Thursday, June 26, 2008

Explanation of Missing Posts

The 2 posts before this had a WHOLE LOT of stuff on them but I had to hide it because it thoroughly pissed off "the man" and the "OW (Other Woman), Point 5 chick" because I exposed their sin, stood up for my family and my marriage. The resulting onslaught just wasn't worth it.

He said that I "demeaned them on my blog" and that "I hurt people" by doing that but frankly, they DEMEANED THEMSELVES by committing adultery and perpetuating the demise of a family. Not much worse I can do to demean them. And don't even get me started on people being hurt.... I live each day with the pain that my husband is carrying on with some dork. My children live every day with the absence of their father, whom they know is not just away at school, they know he left us before that and that he isn't coming back. They get confused when he is here with us because he is really WITH us...normal family...loving their Momma...all having fun together doing normal family stuff... So don't even talk to me about HER feelings. Puh-lease! She KNEW he was married and had children. She CHOSE to alienate his affections from us. Let the chips fall where they may. She has no rights in this situation, not moral, not legal (as an OW). She's taking someone else's crumbs instead of finding her own man. Oh wait, maybe she can't find anyone. I've seen her pictures and let me tell ya, I was really upset when I first found out about her but had to laugh when I saw she was ugly. Yeah, I know, that was catty of me. :-) She had the nerve to tell me that I don't know suffering and that basically I had it easy compared to the life she had before. Oh yeah, she went there. Anyone wanna hold my earrings for me? Granted, what she told me about her life was horrible but don't tell me I don't know suffering. She doesn't know me like that. She just knows what he tells her. Plus, she wrote that I was "punishing him for [my] actions and no way could [I] truly love him". Um, yes, she "truly loves him" after a whopping 2 months. And I'm not really sure what actions of mine she's talking about. His own sin punishes him.

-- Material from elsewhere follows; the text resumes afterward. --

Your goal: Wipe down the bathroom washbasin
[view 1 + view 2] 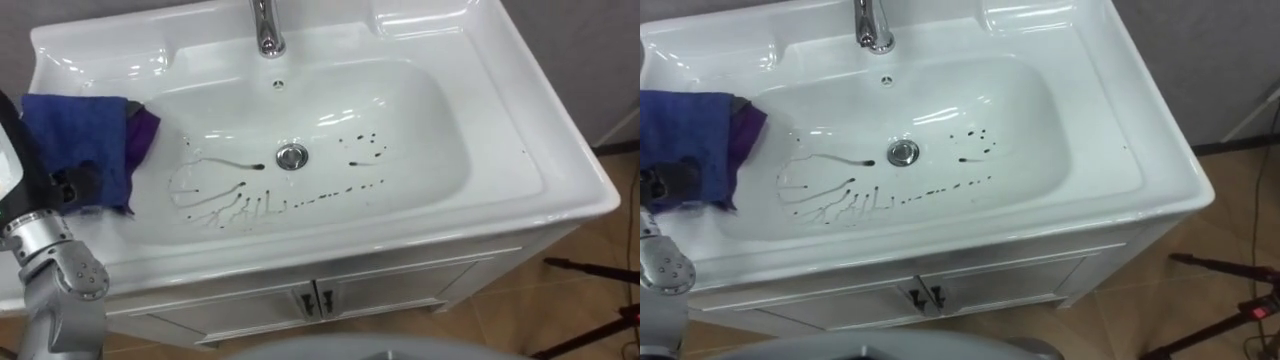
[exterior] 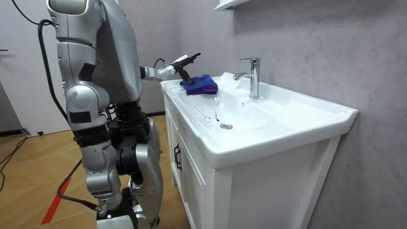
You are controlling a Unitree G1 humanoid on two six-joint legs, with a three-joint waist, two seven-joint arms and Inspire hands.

And once again, God's Word, "be sure your sin will find you out" and "what is whispered in a closet will be shouted from the rooftops". Darkness hates the light, that's for sure. You mess with a marriage or family, you're taking on the Almighty. And it definitely won't go well for you. Oh well, not my problem anymore.

Anyway, in the best interest of my sanity, I'm moving on and they can wallow in their sludge and let God deal with them. I have a family to take care of. Thank you all for praying and for telling me the hard truth when I needed to hear it. I certainly have areas to work on in my own life. I'm not going to lie about that. On the plus side, my counselor (who is a psychotherapist) said that I am most definitely NOT bipolar (as my husband likes to throw at me) OR crazy. :-) There you have it, straight from an expert. :-)

4 comments:

Nani said...

You are SO in the right on this one!

I have an aunt that was devastated by my uncle's promiscuity. They divorced, he married his concubine.

Uncle and his Mrs. Mistress are separated now. She came home after a 4-day drinking fest, threw a punch at him, he pushed her away, she pressed charges. At the last family gathering he was singing my aunt's praises and confessing that he made a huge mistake.

My aunt smirked, said "Yeah you did," and that's that. When the joke was thrown her way that he was wanting to get back with her, my aunt, who NEVER uses any language even resembling profanity, said "HELL no!" :)

Be strong - You will get your opportunity to gloat. What goes around, comes around!

Zan said...

Words are really inadequate.
God bless...you and yours...you are in my prayers during this time.

Angie said...

There's so much to say. . .but more than anything, I want to give you a hug.

. . .that, and drink a big ol' glass of wine with you! :)

Anonymous said...

Honey, you're in love with a figment of your imagination, because that man is ass times two. God can do so much better for you.

I have to admit, there were a couple of times today when I was busy doing stuff and thought of what he's doing to you, and I just got pissed all over again. I'm so proud of you for not caving in. I know it hurts to lose what you thought you had. Hang in there, there are better things ahead!